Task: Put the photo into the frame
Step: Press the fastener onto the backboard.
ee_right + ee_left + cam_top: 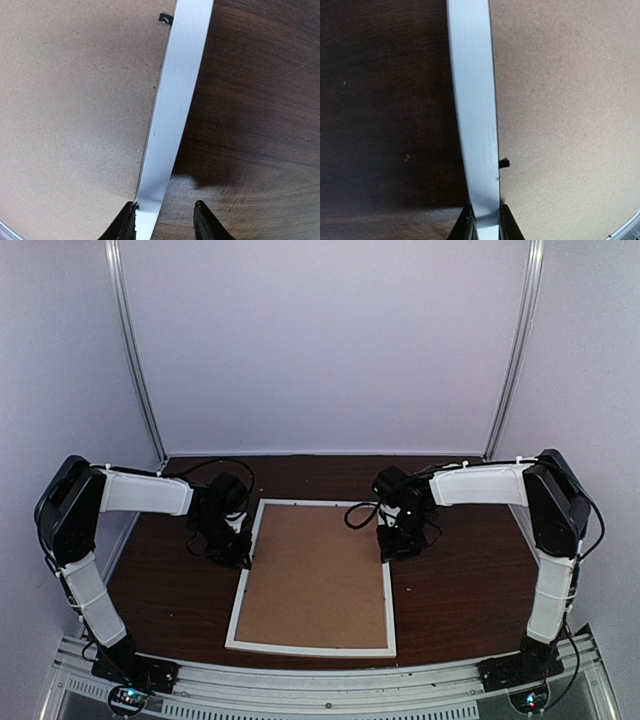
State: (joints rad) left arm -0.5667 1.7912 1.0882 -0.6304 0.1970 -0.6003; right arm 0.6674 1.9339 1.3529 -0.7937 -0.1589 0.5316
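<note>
The white frame [239, 598] lies flat in the middle of the dark table, with a brown backing board [315, 575] filling it. The photo is hidden or out of view. My left gripper [240, 545] is at the frame's left rail; in the left wrist view that rail [475, 100] runs between the fingers and my left gripper [486, 222] is shut on it. My right gripper [392, 548] is at the right rail. In the right wrist view my right gripper [165, 222] straddles the rail [175, 100]: one finger [122, 225] touches it, the other finger [207, 222] stands apart over the table.
A small black tab [504, 163] sticks out from the left rail over the board, and another tab [165, 19] from the right rail. The dark wooden table [460, 580] stretches on both sides of the frame. White walls close in the back and sides.
</note>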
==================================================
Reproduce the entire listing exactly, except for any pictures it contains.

Task: Put the photo into the frame
Step: Press the fastener onto the backboard.
ee_right + ee_left + cam_top: 
State: (joints rad) left arm -0.5667 1.7912 1.0882 -0.6304 0.1970 -0.6003; right arm 0.6674 1.9339 1.3529 -0.7937 -0.1589 0.5316
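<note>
The white frame [239, 598] lies flat in the middle of the dark table, with a brown backing board [315, 575] filling it. The photo is hidden or out of view. My left gripper [240, 545] is at the frame's left rail; in the left wrist view that rail [475, 100] runs between the fingers and my left gripper [486, 222] is shut on it. My right gripper [392, 548] is at the right rail. In the right wrist view my right gripper [165, 222] straddles the rail [175, 100]: one finger [122, 225] touches it, the other finger [207, 222] stands apart over the table.
A small black tab [504, 163] sticks out from the left rail over the board, and another tab [165, 19] from the right rail. The dark wooden table [460, 580] stretches on both sides of the frame. White walls close in the back and sides.
</note>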

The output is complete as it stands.